Some Normal Distribution Trivia

Problem 1. Let $f$ be a continuously differentiable function. Evaluate $\displaystyle \int x f'(x^2)\, \mathrm dx$ . Hence, evaluate

$\displaystyle \int x e^{-x^2}\, \mathrm dx,\quad \int \frac{x}{1+x^4}\, \mathrm dx.$

(Click for Solution)

Solution.
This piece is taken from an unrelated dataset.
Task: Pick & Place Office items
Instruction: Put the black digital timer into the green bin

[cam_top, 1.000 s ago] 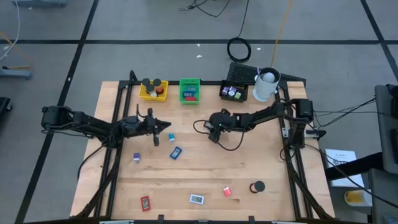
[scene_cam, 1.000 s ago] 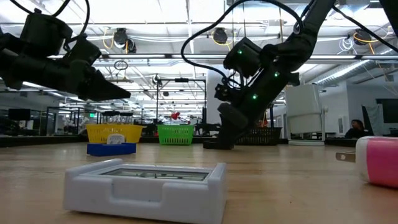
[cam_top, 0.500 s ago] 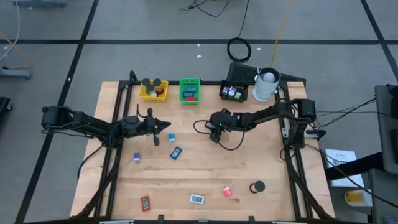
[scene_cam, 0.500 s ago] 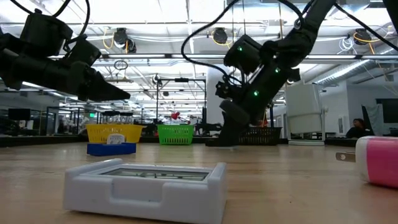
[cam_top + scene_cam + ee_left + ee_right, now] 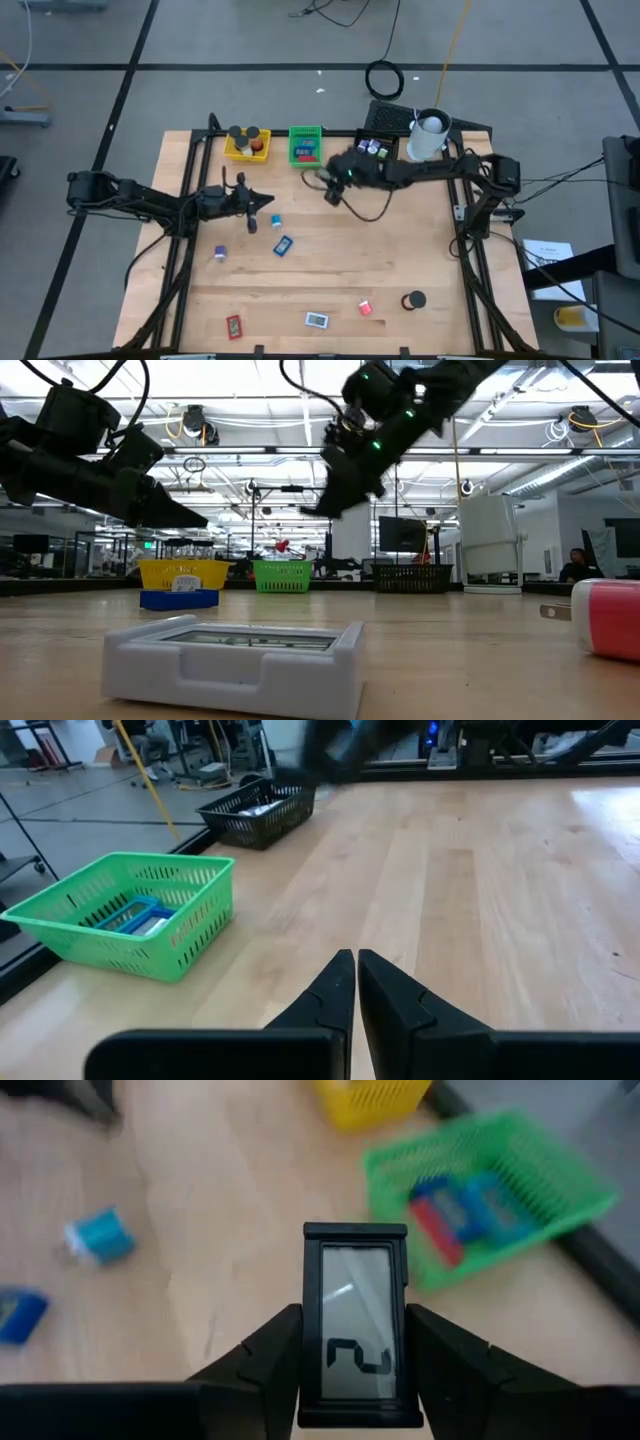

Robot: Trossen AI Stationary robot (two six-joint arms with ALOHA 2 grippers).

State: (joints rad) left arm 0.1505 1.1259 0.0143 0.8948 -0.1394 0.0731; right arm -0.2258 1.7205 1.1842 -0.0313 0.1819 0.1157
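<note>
- Pale wooden planks are forming the tabletop (image 5: 400, 250), which is sitting on a grey concrete floor crossed by dark lines; the low view is looking across the wood into a bright workshop with ceiling lights.
- 3 mesh trays are lining the far edge: a yellow tray (image 5: 246, 146), a green tray (image 5: 305, 145) and a black tray (image 5: 376, 149), with a white cup (image 5: 429, 137) beside the black one.
- Above the table, just beside the green tray, the right gripper (image 5: 352, 1342) is clamping a flat black rectangular piece with a grey screen (image 5: 354, 1323) between its 2 dark fingers.
- Over the left half of the table, the left gripper (image 5: 355, 982) is hovering with its pointed black fingers pressed together and gripping nothing.
- Office items are lying scattered on the wood: a teal block (image 5: 276, 222), a blue flat piece (image 5: 283, 244), a purple bit (image 5: 219, 253), a red flat piece (image 5: 233, 325), a white rectangular case (image 5: 232, 658), a pink-red block (image 5: 366, 308) and a black round roll (image 5: 414, 300).
</note>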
Make the substitution $u = x^2 \Rightarrow \mathrm du = 2x\, \mathrm dx$ so that

$\begin{aligned} \int x f'(x^2)\, \mathrm dx &= \int x f'(u) \cdot \frac 1{2x}\, \mathrm du \\ &= \frac 12 \int f'(u)\, \mathrm du \\ &= \frac 12 f(u) + C \\ &= \frac 12 f(x^2) + C. \end{aligned}$

Particularise the result to $f(x) = -e^{-x}$ and $f(x) = \tan^{-1}(x)$ to obtain

$\displaystyle \int x e^{-x^2}\, \mathrm dx = -\frac 12 e^{-x^2} + C,\quad \int \frac{x}{1+x^4}\, \mathrm dx = \frac 12 \tan^{-1}(x) + C.$

Assume the following integral identity

$\displaystyle \left( \int_{-\infty}^{\infty} e^{-x^2}\, \mathrm dx \right)^2 = \int_0^{\infty} 2 \pi x e^{-x^2}\, \mathrm dx.$

Problem 2. Evaluate $\displaystyle \int_{-\infty}^{\infty} x^n e^{-x^2}\, \mathrm dx$ for $n = 0, 1, 2$ .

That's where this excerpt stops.